Heute teste ich die Shin Etsu MicroSi X-23-7921-5 , die MicroSi X-23-7783D und die die MicroSi G7762. Mein Dank geht hier mal wieder an die Community für die nette Beschaffung. Alle drei Pasten sind eigentlich gar nicht so schlecht, aber sie zeigen das typische Problem, wenn der Hersteller versucht, tolle Werte zu generieren. Deshalb nehme ich das Ganze heute einmal exemplarisch als Beleg dafür, dass die Realität durchaus eine andere ist, wenn man GPUs oder auch CPUs möglichst gut kühlen möchte.
Problemstellung und Erklärung
Wärmeleitpasten mit nominell hohen Wärmeleitfähigkeiten verwenden häufig große Wärmeleitpartikel, wie zum Beispiel Aluminiumoxid. Diese Partikel sind in ihrer Leitfähigkeit oft den feineren Varianten überlegen, jedoch entstehen durch ihre physikalischen Eigenschaften auch spezifische Nachteile, insbesondere bei Anwendungen auf flachen und empfindlichen Oberflächen wie denen von CPUs und GPUs. Ein zentraler Aspekt ist die dabei sogenannte „Bond Line Thickness“ (BLT), also die effektive Schichtdicke der Wärmeleitpaste zwischen dem Heatspreader (IHS) und dem Kühlerboden.

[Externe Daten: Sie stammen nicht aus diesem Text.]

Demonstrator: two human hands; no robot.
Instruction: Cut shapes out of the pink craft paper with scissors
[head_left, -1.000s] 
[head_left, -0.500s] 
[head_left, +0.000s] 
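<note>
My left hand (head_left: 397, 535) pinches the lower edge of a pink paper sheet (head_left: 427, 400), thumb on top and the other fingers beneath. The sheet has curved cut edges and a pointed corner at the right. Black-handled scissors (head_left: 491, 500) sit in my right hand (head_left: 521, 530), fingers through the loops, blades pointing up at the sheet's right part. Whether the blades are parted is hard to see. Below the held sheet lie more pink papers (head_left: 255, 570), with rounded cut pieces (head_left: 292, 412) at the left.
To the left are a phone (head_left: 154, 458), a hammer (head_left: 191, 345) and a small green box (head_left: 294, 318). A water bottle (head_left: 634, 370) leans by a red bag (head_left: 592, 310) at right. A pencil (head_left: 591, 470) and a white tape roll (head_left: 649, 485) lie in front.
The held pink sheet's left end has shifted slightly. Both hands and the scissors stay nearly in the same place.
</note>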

Diese sollte im Idealfall möglichst gering ausfallen, um den Wärmeübergangswiderstand zu minimieren. Große Partikel verhindern jedoch oft, dass eine ausreichend dünne Schicht erreicht wird, da sie eine bestimmte Mindestdicke erzwingen: Sie agieren gewissermaßen als Abstandshalter. Selbst bei hohem Anpressdruck verbleibt häufig eine Schichtdicke von deutlich über 25 µm, was bereits zu einer signifikanten Verschlechterung der thermischen Leistung führen kann.
Hinzu kommt, dass hohe mechanische Drücke erforderlich sind, um überhaupt eine annähernd geringe BLT zu erreichen. Das kann insbesondere bei empfindlichen Strukturen wie bei vielen modernen GPUs problematisch sein. Diese besitzen oft ungeschützte Dies oder sehr asymmetrische Kühllösungen, bei denen eine zu hohe Kraft zu Spannungen oder gar zu physikalischen Schäden führen kann. Selbst bei CPUs mit IHS kann ein hoher Anpressdruck zu mechanischen Verformungen des Substrats oder zu Mikrorissen im Lot unter dem Die führen, insbesondere bei wiederholter Montage.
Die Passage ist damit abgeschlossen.